### Data section
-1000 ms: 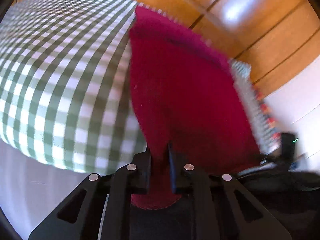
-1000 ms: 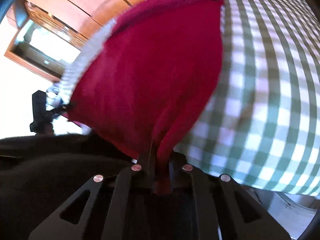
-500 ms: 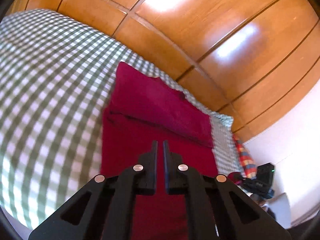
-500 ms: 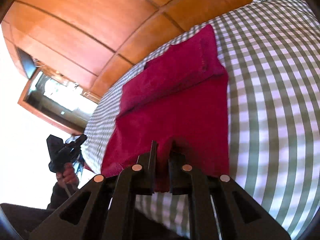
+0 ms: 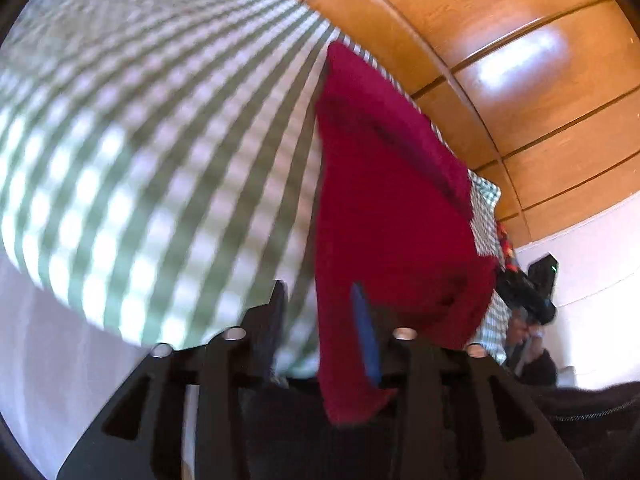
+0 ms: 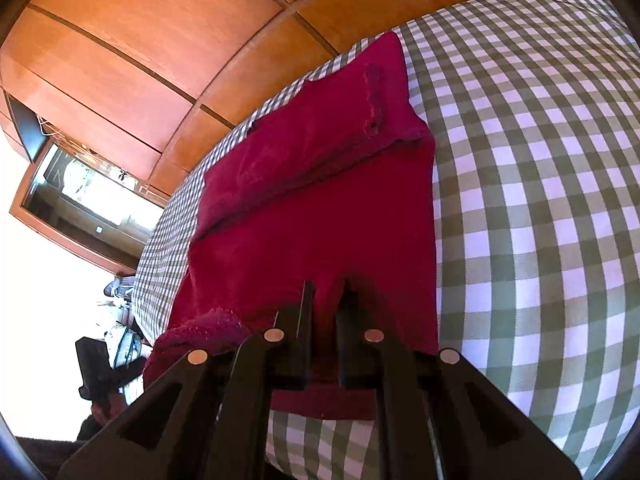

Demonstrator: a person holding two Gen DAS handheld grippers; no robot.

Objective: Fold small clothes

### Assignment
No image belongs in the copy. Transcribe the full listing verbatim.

### Task solution
-1000 ms: 
-1000 ms: 
-500 ms: 
-500 ms: 
+0 ms: 
+0 ms: 

Demonstrator: a person holding two Gen DAS handheld grippers; no robot.

Objective: Fold small clothes

This completes the answer to the exercise.